Rule 54 of the Federal Rules of Civil Procedure states that “[u]nless a federal statute, these rules, or a court order provides otherwise, costs-other than attorney’s fees-should be allowed to the prevailing party.” Fed.R.Civ.P. 54(d)(1). Given the language of Rule 54(d), “an award against the losing party is the normal rule obtaining in civil litigation, not an exception .... For this reason, the losing party has the burden to show that costs should not be imposed.... ” Whitfield v. Scully, 241 F.3d 264, 270 (2d Cir.2001) (citation omitted); see also Cosgrove, 191 F.3d at 101 (“Fed.R.Civ.P. 54(d) grants costs to a prevailing party as a matter of course in the absence of a countervailing statute or rule, unless the trial judge directs otherwise.”); Zacharowicz v. Nassau Health Care Corp., No. 02-CV-4510, 2007 U.S. Dist. LEXIS 20946, at *4-5 (E.D.N.Y. Mar. 22, 2007) (“After the prevailing party demonstrates the amount of its costs and that they fall within an allowable category of taxable costs, that party enjoys a presumption that its costs will be awarded.”).

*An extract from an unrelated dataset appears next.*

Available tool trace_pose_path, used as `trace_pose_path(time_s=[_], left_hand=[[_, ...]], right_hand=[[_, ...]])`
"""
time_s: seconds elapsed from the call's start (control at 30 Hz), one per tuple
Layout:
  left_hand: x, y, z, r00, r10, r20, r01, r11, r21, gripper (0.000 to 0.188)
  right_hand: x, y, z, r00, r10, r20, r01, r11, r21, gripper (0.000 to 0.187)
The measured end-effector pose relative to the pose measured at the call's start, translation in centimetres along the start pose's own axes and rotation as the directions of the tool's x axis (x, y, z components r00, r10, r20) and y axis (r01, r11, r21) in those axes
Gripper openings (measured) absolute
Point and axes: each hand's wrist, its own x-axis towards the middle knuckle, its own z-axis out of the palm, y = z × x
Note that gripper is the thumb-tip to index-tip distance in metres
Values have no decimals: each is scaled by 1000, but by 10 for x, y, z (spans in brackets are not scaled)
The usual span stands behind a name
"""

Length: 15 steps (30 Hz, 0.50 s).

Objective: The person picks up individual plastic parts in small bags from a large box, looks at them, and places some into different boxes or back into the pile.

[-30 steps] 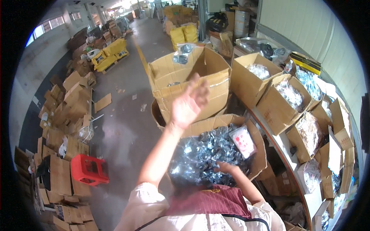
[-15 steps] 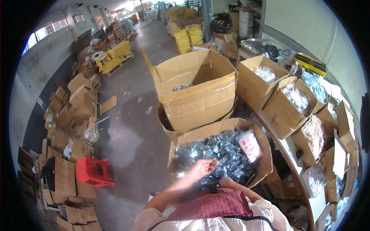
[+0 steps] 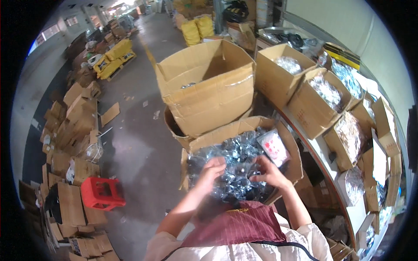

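Observation:
In front of me stands a low open carton (image 3: 298,163) full of small clear plastic bags (image 3: 244,145) with dark, shiny contents. Both of my hands are over this heap. On the left side, my left hand (image 3: 212,170) has its fingers drawn together and slightly blurred; what they hold, if anything, does not show clearly. My right hand (image 3: 269,174) faces it from the right, thumb and fingers apart, close to the bags. Just beyond the right hand lies a flat white packet (image 3: 273,147) with red print.
A taller carton (image 3: 209,108) stands directly behind the low one. Along the right, a curved table (image 3: 305,145) bears several cartons of clear bags, including one carton (image 3: 314,108). A red plastic stool (image 3: 101,193) stands on the floor at left, near piled cardboard boxes (image 3: 72,198).
My right hand has risen from the near edge of the carton onto the bags, its fingers spreading. My left hand has shifted slightly left. The whole view has shifted a little.

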Motion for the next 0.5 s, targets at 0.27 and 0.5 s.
trace_pose_path(time_s=[0.27,0.5], left_hand=[[-38,58,61,910,79,406,21,972,-235,52],[-44,60,66,948,167,271,-101,965,-241,46]], right_hand=[[-34,-76,16,943,-227,-245,225,974,-36,70],[-46,-76,23,964,-135,-230,235,837,494,63]])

However, although the award of costs to the prevailing party is the norm under Rule 54 rather the exception, it is well settled that the district court has the discretion to deny costs that are otherwise properly taxable if equitable considerations warrant such a result. “[F]or example, costs may be denied because of misconduct by the prevailing party, the public importance of the case, the difficulty of the issues, or the losing party’s limited financial resources.” Whitfield, 241 F.3d at 270. These examples do not constitute an *175exhaustive list and the court may consider other equitable considerations that are applicable in a particular case. See, e.g., Moore v. Cnty. of Del., 586 F.3d 219 (2d Cir.2009) (discussing the equitable considerations under Rule 54 in the context of a motion for costs under Fed. R.App. P. 39).

Here, the Court, in its discretion, determines that costs are not warranted. As discussed infra, although plaintiffs claims are barred by the doctrines of Rooker-Feldman, collateral estoppel, and res judicata, these are difficult concepts that a pro se party may not readily understand. See Maduakolam v. Columbia Univ., 866 F.2d 53, 56 (2d Cir.1989) (noting, in the context of a motion for Rule 11 sanctions, that “the court may consider the special circumstances of litigants who are untutored in the law.”). Moreover, although the Court acknowledges that “indigency per se does not automatically preclude an award of costs,” Whitfield, 241 F.3d at 270, but plaintiffs pro se status and limited financial resources warrant the denial of costs here. Accordingly, defendants’ motion for costs is denied.

2. Filing Injunction

The issuance of a filing injunction is appropriate when a plaintiff abuses court process to harass and annoy others with “ ‘meritless, frivolous, vexatious or repetitive ... proceedings.’ ” Davey v. Dolan, 453 F.Supp.2d 749, 755 (S.D.N.Y.2006) (quoting In re Hartford Textile Carp., 659 F.2d 299, 305 (2d Cir.1981)). To determine whether a filing injunction is warranted, a district court should consider:

(1) the litigant’s history of litigation and in particular whether it entailed vexations, harassing or duplicative lawsuits;
(2) the litigant’s motive in pursuing the litigation, e.g., does the litigant have an objective good faith expectation of prevailing?; (3) whether the litigant is represented by counsel; (4) whether the litigant has caused needless expense to other parties or has posed an unnecessary burden on the courts and their personnel; and (5) whether other sanctions would be adequate to protect the courts and other parties.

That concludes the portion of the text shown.